*EXERCISE PROMPT*
Start at the line below containing "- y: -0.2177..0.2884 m" and stop at the line containing "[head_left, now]". Repeat every line of that stretch exactly, and nothing outside it.

# # # #

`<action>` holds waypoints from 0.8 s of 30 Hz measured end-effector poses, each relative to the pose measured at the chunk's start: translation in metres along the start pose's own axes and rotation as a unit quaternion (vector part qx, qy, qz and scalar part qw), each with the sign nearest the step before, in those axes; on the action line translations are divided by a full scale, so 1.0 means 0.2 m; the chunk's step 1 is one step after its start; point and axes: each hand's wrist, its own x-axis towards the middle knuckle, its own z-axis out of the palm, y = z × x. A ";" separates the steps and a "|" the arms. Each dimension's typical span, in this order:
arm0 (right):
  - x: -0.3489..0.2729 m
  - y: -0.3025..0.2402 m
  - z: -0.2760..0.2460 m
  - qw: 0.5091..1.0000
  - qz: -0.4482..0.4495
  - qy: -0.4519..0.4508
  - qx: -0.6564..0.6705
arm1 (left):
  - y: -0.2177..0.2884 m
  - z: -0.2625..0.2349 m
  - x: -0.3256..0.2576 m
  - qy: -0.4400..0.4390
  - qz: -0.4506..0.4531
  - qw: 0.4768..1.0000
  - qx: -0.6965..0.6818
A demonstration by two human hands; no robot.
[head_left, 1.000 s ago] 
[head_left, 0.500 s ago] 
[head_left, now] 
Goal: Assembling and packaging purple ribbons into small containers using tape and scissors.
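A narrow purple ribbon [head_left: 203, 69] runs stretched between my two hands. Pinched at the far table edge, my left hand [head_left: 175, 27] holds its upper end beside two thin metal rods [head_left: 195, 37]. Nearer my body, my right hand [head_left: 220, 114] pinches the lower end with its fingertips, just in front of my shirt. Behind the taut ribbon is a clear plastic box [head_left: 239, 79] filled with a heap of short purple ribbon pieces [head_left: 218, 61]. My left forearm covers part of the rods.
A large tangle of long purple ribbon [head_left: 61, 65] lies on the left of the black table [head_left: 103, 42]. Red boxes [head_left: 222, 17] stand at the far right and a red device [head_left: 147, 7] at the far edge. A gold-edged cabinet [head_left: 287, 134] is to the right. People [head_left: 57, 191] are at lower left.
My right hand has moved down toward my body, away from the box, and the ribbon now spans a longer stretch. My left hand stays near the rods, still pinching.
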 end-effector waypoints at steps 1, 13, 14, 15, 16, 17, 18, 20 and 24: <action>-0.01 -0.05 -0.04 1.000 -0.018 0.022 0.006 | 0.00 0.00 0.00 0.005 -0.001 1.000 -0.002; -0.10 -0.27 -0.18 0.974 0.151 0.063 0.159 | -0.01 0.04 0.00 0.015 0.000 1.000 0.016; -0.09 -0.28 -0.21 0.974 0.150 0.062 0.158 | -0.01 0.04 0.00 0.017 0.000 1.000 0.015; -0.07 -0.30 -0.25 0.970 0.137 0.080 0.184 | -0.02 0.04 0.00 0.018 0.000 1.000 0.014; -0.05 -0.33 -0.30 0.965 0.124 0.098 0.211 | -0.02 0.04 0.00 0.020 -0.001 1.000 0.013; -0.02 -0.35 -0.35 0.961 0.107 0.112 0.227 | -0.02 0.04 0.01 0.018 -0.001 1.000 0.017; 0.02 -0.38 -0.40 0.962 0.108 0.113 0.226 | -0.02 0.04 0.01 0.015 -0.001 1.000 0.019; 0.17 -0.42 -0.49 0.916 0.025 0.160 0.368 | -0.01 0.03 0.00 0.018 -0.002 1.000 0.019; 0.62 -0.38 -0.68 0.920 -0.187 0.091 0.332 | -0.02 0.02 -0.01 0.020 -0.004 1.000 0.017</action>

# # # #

*TASK RESPONSE*
  - y: -0.2177..0.2884 m
  - z: -0.2625..0.2349 m
  - x: -0.3256..0.2576 m
  - qy: -0.4400..0.4390
  - qz: -0.4506..0.4531
  - qw: 0.4768..1.0000
  - qx: -0.6965..0.6818
A demonstration by two human hands; no robot.
[head_left, 1.000 s ago] 
[head_left, 0.500 s ago] 
[head_left, now] 

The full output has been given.